Lines that contain the string "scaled" are the ones to list; copy all of them from the records.
───── Task inputs
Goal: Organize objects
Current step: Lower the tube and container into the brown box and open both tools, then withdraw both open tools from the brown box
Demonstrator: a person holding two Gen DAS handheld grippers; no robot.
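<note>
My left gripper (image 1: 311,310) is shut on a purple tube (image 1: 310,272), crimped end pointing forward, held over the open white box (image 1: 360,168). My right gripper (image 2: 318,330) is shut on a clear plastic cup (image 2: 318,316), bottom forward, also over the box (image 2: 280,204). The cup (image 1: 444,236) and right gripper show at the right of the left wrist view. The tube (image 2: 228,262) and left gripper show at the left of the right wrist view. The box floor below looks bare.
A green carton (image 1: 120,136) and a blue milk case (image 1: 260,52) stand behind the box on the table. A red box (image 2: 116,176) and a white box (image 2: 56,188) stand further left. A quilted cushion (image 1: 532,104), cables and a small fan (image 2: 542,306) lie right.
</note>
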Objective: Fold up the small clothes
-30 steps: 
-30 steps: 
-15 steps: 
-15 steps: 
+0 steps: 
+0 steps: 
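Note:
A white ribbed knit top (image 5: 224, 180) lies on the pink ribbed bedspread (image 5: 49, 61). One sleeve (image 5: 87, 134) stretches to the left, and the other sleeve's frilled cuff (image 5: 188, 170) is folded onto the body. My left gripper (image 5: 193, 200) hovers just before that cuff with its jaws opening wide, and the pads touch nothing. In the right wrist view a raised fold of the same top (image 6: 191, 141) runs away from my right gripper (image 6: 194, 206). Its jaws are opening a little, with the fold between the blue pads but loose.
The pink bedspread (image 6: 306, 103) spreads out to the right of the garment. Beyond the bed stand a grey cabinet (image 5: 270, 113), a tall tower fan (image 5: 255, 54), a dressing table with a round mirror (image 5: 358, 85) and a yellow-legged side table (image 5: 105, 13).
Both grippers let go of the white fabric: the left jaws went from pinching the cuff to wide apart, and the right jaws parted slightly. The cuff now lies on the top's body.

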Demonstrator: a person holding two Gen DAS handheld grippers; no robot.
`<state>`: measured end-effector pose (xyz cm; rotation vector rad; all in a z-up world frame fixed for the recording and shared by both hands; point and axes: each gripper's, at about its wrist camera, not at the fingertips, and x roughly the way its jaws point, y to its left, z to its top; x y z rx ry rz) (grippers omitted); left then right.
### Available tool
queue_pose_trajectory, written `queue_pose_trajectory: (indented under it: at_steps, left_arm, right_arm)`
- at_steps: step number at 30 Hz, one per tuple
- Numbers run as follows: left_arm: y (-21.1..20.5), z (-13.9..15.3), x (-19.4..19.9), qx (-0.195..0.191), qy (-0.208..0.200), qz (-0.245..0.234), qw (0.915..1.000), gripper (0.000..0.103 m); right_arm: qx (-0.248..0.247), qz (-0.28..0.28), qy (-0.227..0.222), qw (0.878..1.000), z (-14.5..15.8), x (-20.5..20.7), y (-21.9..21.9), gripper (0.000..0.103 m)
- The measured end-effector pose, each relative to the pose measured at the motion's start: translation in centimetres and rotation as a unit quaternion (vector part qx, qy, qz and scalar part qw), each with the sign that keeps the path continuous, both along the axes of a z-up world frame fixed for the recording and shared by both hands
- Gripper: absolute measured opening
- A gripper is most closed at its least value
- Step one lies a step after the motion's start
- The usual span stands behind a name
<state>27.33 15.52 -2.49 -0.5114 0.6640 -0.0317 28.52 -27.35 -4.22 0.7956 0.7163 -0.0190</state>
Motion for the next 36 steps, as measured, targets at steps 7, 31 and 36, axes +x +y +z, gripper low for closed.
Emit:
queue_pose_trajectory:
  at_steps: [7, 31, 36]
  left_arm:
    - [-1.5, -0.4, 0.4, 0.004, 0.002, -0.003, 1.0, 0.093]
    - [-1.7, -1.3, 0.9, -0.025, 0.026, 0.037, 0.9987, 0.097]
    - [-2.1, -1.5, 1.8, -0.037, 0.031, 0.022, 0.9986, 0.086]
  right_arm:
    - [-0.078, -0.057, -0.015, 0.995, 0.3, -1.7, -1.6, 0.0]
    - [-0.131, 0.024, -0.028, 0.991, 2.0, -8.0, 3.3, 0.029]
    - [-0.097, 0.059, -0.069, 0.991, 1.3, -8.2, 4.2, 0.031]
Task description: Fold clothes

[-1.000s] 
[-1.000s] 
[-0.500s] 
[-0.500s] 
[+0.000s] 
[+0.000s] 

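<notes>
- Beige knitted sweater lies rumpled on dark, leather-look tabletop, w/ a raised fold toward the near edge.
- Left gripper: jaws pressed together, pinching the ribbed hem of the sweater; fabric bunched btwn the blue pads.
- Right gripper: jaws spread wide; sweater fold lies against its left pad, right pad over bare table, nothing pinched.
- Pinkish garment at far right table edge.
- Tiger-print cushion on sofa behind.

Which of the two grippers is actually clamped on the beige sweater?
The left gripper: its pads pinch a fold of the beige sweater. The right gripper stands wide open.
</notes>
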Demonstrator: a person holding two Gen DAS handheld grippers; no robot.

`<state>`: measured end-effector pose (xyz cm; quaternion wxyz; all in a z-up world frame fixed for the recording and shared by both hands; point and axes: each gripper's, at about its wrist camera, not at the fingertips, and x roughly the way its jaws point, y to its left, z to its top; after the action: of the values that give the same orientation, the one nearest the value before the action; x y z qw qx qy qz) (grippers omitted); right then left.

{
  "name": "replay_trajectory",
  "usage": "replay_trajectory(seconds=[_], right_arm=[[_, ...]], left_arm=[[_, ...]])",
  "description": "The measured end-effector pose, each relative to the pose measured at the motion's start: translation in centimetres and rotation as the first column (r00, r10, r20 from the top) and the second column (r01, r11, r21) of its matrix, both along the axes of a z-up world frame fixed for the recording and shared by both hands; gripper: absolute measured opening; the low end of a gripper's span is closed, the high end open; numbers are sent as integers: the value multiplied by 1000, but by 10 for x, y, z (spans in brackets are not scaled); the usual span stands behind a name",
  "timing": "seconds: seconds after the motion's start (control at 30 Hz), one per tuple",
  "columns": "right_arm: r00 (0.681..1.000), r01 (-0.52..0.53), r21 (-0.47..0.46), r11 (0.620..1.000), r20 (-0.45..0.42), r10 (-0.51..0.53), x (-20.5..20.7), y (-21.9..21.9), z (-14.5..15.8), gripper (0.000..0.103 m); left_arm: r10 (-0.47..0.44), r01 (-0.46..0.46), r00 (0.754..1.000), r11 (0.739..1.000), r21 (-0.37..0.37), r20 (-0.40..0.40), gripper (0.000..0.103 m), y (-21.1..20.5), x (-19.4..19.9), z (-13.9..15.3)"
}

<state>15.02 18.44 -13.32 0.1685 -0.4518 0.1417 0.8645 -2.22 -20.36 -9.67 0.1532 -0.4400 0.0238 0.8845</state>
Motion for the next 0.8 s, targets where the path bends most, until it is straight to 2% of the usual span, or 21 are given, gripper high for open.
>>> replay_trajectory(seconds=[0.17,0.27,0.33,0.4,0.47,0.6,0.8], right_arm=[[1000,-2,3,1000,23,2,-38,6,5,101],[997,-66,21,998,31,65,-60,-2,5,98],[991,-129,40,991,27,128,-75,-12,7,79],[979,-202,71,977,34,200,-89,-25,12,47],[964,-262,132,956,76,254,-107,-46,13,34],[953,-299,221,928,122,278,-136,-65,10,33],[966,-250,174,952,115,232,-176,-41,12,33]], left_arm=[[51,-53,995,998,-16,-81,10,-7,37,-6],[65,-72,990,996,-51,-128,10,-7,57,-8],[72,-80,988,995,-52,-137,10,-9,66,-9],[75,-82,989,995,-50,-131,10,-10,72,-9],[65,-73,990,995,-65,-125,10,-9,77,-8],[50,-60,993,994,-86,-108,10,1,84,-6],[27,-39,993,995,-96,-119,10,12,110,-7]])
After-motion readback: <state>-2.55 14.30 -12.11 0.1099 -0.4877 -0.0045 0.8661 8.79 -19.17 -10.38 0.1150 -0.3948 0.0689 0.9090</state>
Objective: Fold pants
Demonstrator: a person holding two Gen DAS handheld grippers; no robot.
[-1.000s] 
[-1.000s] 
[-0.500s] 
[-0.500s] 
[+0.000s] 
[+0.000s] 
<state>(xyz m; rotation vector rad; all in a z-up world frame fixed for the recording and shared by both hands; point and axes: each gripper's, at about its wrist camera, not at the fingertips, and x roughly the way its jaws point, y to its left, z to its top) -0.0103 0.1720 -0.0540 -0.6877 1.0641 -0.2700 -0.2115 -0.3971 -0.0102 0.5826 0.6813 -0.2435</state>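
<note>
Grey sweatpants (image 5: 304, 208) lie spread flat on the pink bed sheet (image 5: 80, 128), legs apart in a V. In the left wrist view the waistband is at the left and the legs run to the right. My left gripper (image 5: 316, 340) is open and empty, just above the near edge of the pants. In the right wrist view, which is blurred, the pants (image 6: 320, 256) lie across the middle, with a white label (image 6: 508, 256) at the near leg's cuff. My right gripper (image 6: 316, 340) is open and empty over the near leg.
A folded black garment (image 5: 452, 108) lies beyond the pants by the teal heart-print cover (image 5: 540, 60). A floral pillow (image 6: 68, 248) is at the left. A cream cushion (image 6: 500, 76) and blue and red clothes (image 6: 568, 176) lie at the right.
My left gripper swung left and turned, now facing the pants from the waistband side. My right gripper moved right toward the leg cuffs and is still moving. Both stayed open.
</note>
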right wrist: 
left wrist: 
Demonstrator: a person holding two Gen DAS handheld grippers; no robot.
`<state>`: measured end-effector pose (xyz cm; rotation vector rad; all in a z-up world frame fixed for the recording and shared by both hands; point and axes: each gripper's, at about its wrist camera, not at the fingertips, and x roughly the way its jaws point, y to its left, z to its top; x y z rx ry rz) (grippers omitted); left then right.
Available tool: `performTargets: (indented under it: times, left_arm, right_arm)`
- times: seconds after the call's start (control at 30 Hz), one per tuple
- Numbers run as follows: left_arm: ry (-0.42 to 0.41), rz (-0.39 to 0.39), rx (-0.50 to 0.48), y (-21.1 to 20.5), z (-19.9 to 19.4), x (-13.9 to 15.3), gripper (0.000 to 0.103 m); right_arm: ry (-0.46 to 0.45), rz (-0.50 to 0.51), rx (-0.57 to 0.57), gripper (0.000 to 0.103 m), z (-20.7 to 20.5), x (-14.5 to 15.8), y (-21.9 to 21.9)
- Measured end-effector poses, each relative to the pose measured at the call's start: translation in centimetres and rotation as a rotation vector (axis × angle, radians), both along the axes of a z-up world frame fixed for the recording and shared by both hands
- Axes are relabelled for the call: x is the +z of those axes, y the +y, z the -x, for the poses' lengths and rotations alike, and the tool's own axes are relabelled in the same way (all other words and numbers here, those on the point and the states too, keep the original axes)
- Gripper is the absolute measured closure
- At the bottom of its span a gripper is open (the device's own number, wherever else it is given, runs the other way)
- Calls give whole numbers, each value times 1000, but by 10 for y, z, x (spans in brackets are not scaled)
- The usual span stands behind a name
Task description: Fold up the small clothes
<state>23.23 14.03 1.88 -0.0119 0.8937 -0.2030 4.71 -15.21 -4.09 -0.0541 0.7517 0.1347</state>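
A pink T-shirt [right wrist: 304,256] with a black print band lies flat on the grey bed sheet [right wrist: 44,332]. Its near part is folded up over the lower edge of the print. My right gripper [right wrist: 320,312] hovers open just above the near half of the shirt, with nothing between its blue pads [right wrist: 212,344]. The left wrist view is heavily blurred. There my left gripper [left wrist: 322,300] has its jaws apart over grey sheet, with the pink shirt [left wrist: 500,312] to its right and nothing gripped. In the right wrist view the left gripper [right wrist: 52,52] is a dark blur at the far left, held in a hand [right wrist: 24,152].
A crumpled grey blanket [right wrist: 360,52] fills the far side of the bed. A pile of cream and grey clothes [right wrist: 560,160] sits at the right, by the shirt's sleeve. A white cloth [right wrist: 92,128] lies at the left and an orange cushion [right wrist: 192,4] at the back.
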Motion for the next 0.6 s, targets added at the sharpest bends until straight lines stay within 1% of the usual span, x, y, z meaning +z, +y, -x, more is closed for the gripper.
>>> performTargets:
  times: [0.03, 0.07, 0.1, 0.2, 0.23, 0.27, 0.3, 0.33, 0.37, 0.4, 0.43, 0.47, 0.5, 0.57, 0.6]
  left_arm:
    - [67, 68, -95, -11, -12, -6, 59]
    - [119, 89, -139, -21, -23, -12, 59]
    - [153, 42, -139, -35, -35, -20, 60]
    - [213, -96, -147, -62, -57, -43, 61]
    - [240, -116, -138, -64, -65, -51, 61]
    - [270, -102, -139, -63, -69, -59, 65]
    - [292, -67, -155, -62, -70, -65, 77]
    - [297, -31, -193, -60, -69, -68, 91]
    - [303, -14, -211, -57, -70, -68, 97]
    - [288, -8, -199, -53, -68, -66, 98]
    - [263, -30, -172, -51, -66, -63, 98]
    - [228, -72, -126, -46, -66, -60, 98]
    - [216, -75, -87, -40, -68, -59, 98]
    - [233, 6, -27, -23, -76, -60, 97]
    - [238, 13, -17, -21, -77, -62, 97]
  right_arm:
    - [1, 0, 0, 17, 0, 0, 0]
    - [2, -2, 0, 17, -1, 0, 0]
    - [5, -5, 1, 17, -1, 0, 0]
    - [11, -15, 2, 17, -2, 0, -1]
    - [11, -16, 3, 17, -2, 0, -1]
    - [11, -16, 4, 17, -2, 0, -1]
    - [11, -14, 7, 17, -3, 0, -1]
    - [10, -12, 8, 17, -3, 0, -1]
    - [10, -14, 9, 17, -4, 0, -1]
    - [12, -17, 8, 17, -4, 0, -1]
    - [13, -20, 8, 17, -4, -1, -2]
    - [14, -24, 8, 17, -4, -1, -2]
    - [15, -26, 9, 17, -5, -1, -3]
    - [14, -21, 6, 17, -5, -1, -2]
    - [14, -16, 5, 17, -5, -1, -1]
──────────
Written solution.
  "description": "The measured end-effector pose, each relative to the pose measured at the motion's start: translation in centimetres and rotation as the first column (r00, r10, r20 from the top) and the second column (r01, r11, r21) of its matrix, both along the axes of a z-up world frame fixed for the recording and shared by both hands; gripper: absolute measured opening; the low end of a gripper's span is closed, the high end open; numbers are sent as integers: the value multiplied by 1000, but by 10 for x, y, z (spans in brackets are not scaled); the usual span stands behind a name",
- Calls give whole numbers, each value times 1000, but by 10 for y, z, x (spans in brackets are not scaled)

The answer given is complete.